When Rick finally declared the car cleared and the case officially closed for good, Summer took Rick's pointed stare as an unspoken hint to leave, so she ushered everyone out.
“Party at Brash & Brazen, Inc.!” With a smile, she and the group left to excited chatter. There would probably be many social media posts about this day, mostly from Andrew and his bros, no doubt.
Taryn waited a minute to savor the moment before leaning her butt back against the car. “You never did answer my question. Did you know where Brinkman hid the documents and painting before we tore apart the car?”
“No. Not for sure. After I nailed down the car as the only hiding place that made sense, I used experience with drug smugglers to guess the rest.”

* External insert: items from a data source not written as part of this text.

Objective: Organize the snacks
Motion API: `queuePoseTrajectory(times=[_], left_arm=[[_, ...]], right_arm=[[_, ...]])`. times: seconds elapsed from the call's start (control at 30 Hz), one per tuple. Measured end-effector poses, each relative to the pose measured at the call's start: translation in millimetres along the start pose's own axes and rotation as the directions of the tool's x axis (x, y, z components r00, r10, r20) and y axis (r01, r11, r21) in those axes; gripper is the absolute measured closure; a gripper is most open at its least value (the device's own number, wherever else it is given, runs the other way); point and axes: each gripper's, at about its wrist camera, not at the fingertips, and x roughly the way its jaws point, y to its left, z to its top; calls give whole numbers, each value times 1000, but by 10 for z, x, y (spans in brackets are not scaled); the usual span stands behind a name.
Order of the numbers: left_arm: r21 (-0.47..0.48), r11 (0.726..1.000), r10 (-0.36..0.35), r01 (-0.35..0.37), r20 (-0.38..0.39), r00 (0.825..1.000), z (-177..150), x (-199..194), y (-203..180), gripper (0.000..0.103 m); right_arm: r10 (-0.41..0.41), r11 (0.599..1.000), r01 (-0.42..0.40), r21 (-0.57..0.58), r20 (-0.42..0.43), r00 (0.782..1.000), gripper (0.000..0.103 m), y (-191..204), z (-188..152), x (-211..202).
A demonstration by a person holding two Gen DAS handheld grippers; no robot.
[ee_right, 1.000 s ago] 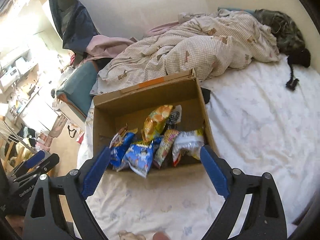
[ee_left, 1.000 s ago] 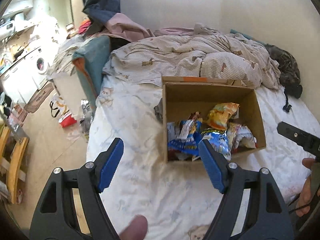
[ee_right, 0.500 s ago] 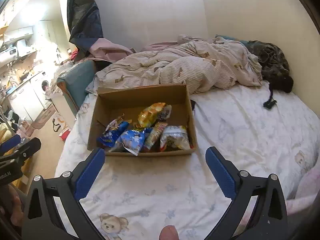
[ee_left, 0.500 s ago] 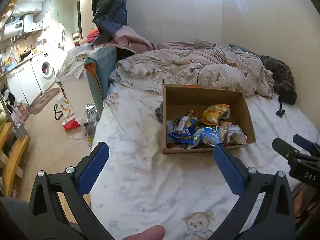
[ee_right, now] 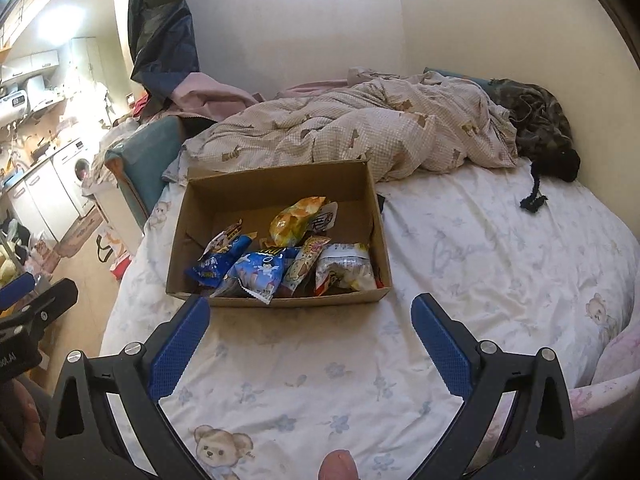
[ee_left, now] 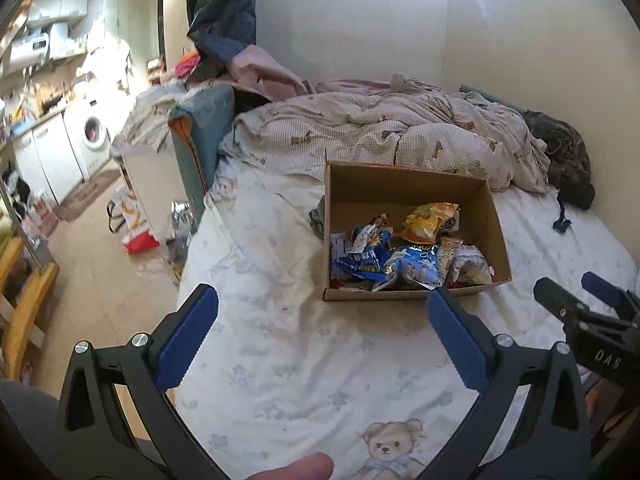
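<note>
Two grippers, both empty: left gripper [ee_left: 322, 312] and right gripper [ee_right: 310, 320], jaws spread wide, poised above the bed sheet [ee_right: 480, 248] short of the cardboard box [ee_right: 276, 182]. Snack packets [ee_right: 280, 260] lie heaped inside the box against its near wall. Step, as judged: all packets boxed, or a final check. Next move, if any: reaching in to straighten the heap.

both grippers hover side by side, left gripper [ee_left: 322, 312] and right gripper [ee_right: 310, 314] spread wide, holding nothing.
</note>
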Motion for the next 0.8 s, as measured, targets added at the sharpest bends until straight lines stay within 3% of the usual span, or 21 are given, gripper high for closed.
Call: queuePoseTrajectory(times=[0.8], left_arm=[[8,1000,-15,16,-8,1000,-13,22,-43,0]], right_arm=[[-8,1000,8,-12,1,1000,0,25,-12,-13]])
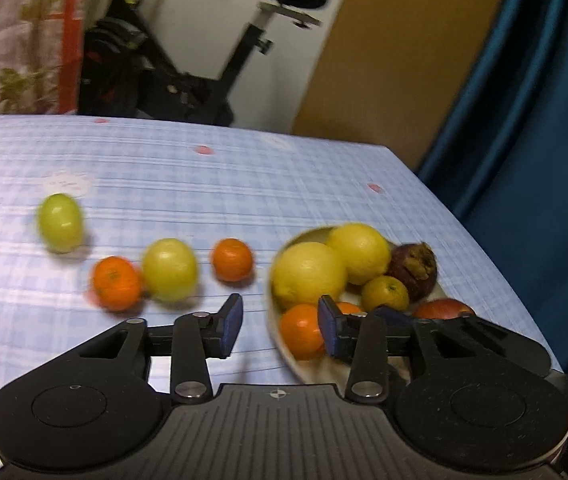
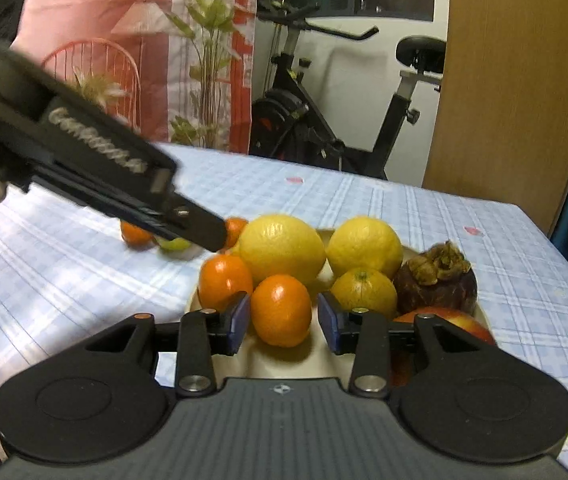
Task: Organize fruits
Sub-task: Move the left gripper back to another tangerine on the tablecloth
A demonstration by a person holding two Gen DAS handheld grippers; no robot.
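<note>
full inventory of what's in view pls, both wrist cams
lemons: 2, yellow, back of plate
mandarins in plate: 2 orange, front left; 1 yellow-orange, middle
mangosteen: 1, dark purple, plate's right side
apple: 1, red, plate front right, partly hidden
plate: 1, cream, on tablecloth
loose mandarins: 2, orange, on cloth left of plate
green fruits: 2, yellow-green, on cloth left of plate
tablecloth: 1, blue check
exercise bike: 1, black, behind table
curtain: blue, right
left gripper: open, empty, at plate's left edge
right gripper: open, straddling front mandarin
</note>
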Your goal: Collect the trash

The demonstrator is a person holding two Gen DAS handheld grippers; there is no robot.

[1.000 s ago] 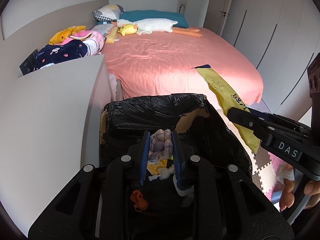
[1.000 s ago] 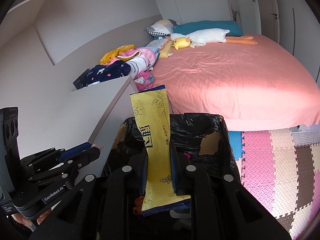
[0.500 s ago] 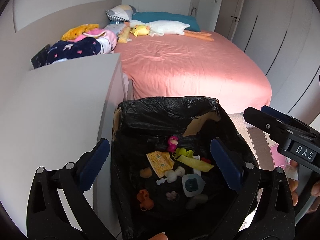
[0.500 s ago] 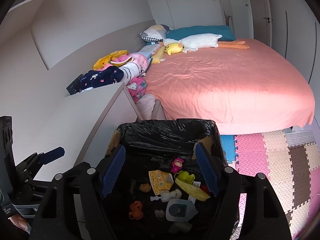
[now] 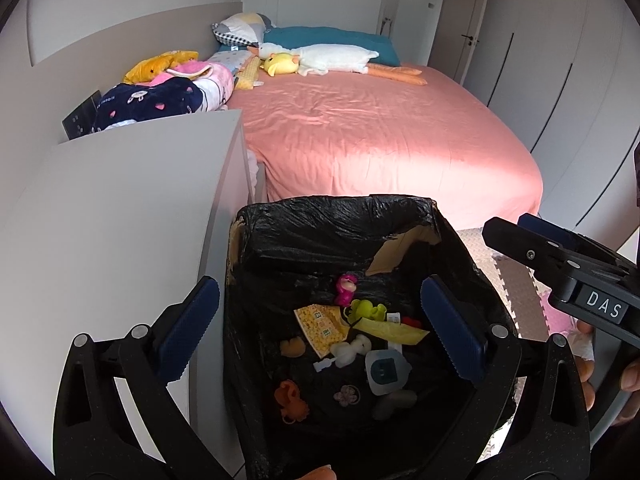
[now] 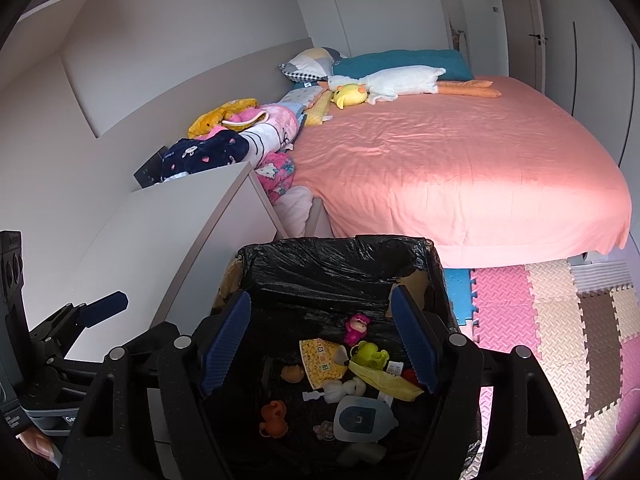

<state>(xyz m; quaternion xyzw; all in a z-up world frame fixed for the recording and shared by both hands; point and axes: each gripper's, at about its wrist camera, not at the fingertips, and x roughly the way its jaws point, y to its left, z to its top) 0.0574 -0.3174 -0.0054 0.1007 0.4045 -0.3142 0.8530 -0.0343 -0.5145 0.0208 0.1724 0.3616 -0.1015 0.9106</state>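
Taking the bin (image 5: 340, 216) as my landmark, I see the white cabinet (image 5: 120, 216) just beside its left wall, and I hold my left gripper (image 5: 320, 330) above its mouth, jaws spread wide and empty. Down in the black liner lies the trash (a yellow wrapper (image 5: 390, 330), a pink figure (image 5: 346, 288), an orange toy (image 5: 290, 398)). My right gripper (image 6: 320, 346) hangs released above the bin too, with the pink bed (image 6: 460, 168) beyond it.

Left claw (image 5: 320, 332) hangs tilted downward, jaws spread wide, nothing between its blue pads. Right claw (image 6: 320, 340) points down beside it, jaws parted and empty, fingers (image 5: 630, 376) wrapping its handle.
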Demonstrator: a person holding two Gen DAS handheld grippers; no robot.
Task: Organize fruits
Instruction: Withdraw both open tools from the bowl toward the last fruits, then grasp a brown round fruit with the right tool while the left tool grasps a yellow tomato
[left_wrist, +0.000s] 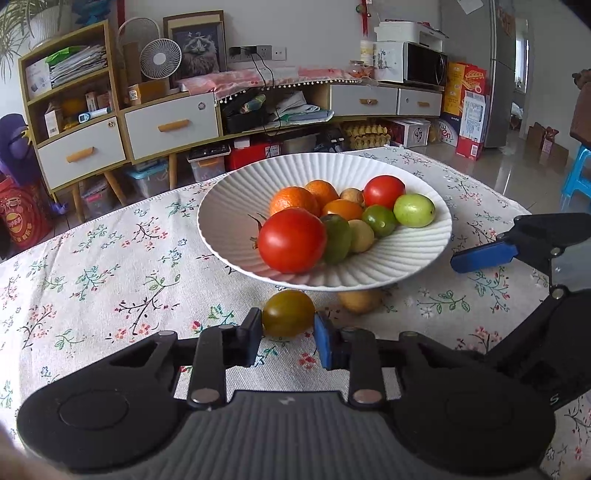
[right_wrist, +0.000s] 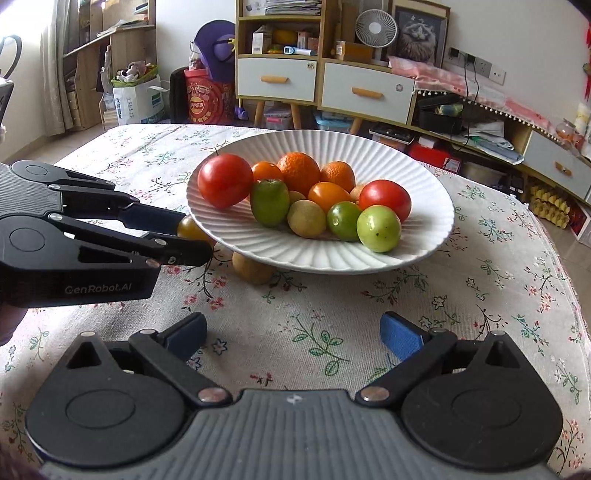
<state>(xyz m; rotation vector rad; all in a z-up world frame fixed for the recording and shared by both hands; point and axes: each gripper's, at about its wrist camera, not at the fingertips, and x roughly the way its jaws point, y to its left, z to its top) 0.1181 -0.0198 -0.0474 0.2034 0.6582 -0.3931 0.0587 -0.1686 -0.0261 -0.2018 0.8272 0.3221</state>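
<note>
A white ribbed plate (left_wrist: 229, 192) (right_wrist: 424, 177) on the flowered cloth holds red tomatoes (left_wrist: 291, 240), oranges (left_wrist: 293, 199) and several green and yellowish fruits. My left gripper (left_wrist: 288, 325) (right_wrist: 194, 236) is low over the cloth just in front of the plate. Its pads press both sides of an olive-green tomato (left_wrist: 288, 310) (right_wrist: 187, 227) that rests there. A yellow-brown fruit (left_wrist: 360, 301) (right_wrist: 255, 271) lies on the cloth, half under the plate's rim. My right gripper (right_wrist: 291, 332) hovers open over bare cloth, nothing between its fingers; one blue finger (left_wrist: 484, 256) shows right of the plate.
The table's far edge runs just behind the plate. Beyond it stand a low cabinet with drawers (left_wrist: 173, 125), a shelf unit (left_wrist: 70, 92), a fan (left_wrist: 160, 59), a microwave (left_wrist: 424, 66) and boxes on the floor. A blue stool (left_wrist: 576, 173) is at the right.
</note>
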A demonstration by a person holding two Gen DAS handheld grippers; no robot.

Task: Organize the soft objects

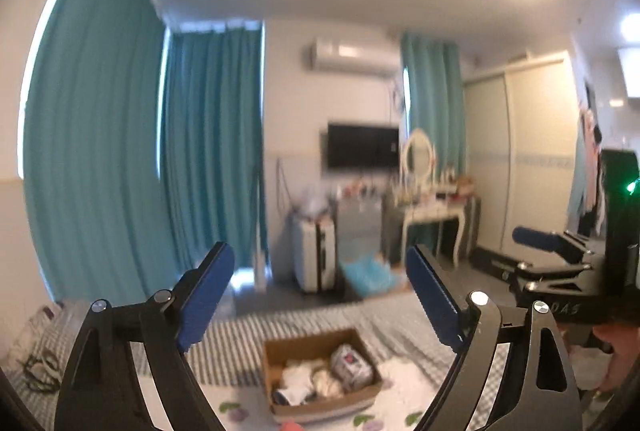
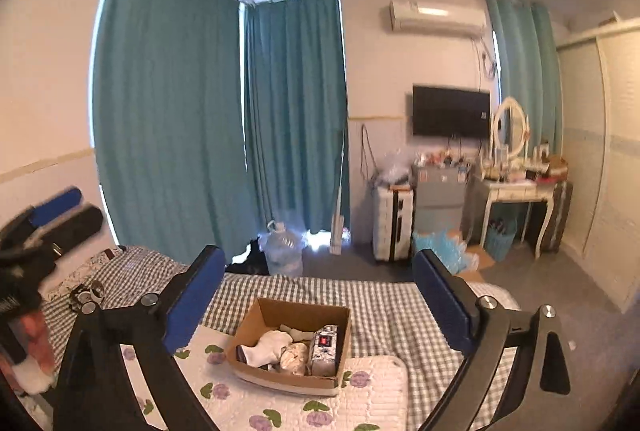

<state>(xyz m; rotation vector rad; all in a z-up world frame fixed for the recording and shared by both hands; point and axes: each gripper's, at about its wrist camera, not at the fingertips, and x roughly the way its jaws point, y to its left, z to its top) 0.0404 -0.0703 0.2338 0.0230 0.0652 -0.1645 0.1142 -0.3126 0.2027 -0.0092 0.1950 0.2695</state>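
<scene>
A brown cardboard box (image 2: 256, 315) sits on the bed and holds soft things: a white cloth (image 2: 272, 347), a beige bundle (image 2: 294, 358) and a patterned grey pouch (image 2: 325, 349). The box also shows in the left wrist view (image 1: 288, 349), blurred. My right gripper (image 2: 320, 279) is open and empty, held above and in front of the box. My left gripper (image 1: 320, 277) is open and empty, raised above the bed. The left gripper appears at the left edge of the right wrist view (image 2: 48, 219); the right one appears at the right of the left wrist view (image 1: 560, 255).
The bed has a grey checked sheet (image 2: 384, 303) and a white floral quilt (image 2: 372, 387). A black cable lies at the bed's left (image 2: 86, 295). Beyond stand a water jug (image 2: 283, 249), a white suitcase (image 2: 392, 223), a dressing table (image 2: 516, 191) and teal curtains (image 2: 168, 111).
</scene>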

She pushed a door handle aside with her foot. “Then why make us go through all this? We destroyed the car.”
“Because watching you wield a crowbar was hot.” He was completely unapologetic. “Besides, I had to take some revenge for my mom. Since I couldn't take my anger out on Brinkman, ripping apart his prized Pinto was second best.”
There was no fault in that reasoning. Demoing the junker had been fun. Watching his muscles bunch when he pulled off the bumper or pried free a panel was sexy. Everything about him was sexy. Even Tim, whom she'd once thought of as an attractive man, didn't hold up next to Rick. What she felt for him was deeper than the blind crush-love she'd felt for the charming and shallow Tim. She hoped that one day he would think the same about her.
“I was surprised to see your mom and Jane here.” Nervous to be alone with him, she kept to neutral subjects. “Did Summer text them, too?”
“No. I did.” Rick moved close and dropped his crowbar on the car roof. “They met online through Brinkman's ex with the website in Arizona. They've been chatting for several weeks now. Jane invited her to visit and they were together when I called.”
“Then something else good came of all of this. They both made a new friend.”
Rick nodded. He slid his hand to touch the back of her neck. A shiver slid down her spine. “Do you really want to spend this time alone talking about my mother and Jane?”
She bit back a smile. “No, I don't.”
“Me neither.” He dropped his arm, sidestepped in front of her, and took her hands. He shifted his legs outside of hers. “I want to talk about how much I've missed you, and how sorry I am for walking away and not calling. I wanted you to decide what you wanted, and I also had to do some thinking about us.”